In the post-attack context, France is stepping up additional efforts for Tunisia, both bilaterally (with, for example, a debt swap amounting to €60 million to build a new hospital at Gafsa) and internationally (advocacy before the EU and multilateral donors).

Cultural, scientific and technical cooperation

In order to take the new context into account, our cooperation has been redirected to give priority to issues of governance and, most importantly, civil society.

Our cooperation and cultural action are now geared to three priorities:

  • 1/ Support for Tunisian civil society and the development of its relations with French civil society
  • 2/ Support for establishing democracy and the rule of law
  • 3/ Contribution to initial and continued training of Tunisians

Promoting the French language is also an important focus of our cooperation. The French language is recognized as a “foreign language with a special status” in Tunisia. It is therefore taught throughout the school career. The diplomatic post helps to promote the French language through the Language Centre of the French Institute in Tunisia and the network of French school establishments (AEFE, Agency for French Education Abroad) hosting more than 3200 Tunisian children out of a total of 7200 students). In addition, there were more than 11,000 Tunisian students in France in 2011.

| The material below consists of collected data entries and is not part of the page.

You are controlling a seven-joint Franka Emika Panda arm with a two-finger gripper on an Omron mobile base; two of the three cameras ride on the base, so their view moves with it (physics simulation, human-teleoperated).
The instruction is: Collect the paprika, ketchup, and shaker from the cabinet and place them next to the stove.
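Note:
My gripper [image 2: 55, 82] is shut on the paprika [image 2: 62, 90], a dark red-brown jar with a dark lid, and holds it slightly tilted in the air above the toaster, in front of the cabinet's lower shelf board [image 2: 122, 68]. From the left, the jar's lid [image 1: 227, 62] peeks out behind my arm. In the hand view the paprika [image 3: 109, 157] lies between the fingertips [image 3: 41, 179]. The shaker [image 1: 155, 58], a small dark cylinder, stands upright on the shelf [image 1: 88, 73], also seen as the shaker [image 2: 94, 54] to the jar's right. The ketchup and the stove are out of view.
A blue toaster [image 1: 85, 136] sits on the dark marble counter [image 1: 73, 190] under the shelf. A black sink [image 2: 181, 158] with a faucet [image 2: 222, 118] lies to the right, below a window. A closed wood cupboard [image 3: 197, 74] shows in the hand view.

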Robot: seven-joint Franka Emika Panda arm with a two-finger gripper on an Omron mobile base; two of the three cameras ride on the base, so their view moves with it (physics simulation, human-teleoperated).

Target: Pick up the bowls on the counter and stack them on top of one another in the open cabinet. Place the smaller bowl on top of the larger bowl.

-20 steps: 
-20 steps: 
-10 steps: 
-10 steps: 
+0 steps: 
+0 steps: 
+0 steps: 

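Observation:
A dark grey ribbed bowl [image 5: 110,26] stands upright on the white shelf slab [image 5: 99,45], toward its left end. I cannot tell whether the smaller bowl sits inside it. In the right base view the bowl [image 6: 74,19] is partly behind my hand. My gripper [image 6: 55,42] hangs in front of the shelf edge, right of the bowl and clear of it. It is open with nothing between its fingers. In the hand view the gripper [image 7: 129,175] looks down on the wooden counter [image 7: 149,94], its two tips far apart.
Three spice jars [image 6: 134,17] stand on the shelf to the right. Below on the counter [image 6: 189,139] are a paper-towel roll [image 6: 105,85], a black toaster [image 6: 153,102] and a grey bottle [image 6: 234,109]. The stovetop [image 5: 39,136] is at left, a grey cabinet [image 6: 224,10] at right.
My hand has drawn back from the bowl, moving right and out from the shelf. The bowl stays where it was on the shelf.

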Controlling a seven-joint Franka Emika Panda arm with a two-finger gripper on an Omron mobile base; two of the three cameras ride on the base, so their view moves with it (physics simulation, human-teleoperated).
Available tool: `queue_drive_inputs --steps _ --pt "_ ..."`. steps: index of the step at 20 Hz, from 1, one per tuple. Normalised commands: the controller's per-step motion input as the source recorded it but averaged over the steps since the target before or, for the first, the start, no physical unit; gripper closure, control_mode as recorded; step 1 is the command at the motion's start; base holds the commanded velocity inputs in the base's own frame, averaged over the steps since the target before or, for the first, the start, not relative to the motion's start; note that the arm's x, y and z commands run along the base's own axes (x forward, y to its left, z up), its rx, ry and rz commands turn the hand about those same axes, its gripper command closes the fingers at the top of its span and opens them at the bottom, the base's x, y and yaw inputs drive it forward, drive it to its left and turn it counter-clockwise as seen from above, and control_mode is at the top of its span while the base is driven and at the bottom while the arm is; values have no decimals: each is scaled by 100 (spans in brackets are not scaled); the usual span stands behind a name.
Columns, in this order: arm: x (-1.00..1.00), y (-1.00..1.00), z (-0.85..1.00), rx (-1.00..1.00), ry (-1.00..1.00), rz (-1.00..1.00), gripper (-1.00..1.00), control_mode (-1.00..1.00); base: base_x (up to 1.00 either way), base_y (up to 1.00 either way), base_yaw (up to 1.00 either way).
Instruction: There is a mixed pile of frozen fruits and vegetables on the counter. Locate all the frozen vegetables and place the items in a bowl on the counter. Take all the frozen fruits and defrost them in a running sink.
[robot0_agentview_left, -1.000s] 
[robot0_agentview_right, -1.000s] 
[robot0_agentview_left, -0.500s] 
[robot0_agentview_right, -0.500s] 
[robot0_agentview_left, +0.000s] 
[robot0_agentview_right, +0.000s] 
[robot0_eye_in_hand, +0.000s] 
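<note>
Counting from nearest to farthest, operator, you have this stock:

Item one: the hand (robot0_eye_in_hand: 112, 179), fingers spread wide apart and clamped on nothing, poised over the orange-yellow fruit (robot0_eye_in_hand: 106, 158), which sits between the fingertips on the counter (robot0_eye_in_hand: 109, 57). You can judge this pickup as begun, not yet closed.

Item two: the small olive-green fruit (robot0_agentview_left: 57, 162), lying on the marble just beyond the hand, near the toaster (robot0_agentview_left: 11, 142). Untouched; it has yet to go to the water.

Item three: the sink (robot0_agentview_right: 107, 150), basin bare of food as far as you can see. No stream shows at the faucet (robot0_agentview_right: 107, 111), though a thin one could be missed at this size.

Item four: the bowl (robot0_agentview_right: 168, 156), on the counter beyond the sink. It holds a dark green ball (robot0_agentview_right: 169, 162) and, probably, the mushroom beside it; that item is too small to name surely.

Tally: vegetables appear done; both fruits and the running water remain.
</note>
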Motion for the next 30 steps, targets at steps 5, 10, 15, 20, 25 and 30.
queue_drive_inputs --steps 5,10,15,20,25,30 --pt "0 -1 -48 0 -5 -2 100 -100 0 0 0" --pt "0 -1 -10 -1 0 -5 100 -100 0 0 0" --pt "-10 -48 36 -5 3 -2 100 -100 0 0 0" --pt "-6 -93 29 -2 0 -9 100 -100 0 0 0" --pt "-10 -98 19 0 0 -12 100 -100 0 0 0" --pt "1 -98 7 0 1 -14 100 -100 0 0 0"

Furthermore, the French Development Agency (AFD) has played a central role in Franco-Tunisian cooperation since 1992 through the volume of its commitments and by supporting major economic and social reforms. Over the past five years, commitment authorizations and payments in Tunisia amounted to an average of €115 million a year. These amounts have made Tunisia one of the AFD’s leading partners. 2014 has been an exceptional year, with €219 million in commitments which demonstrated the will to accompany the country in its economic transition.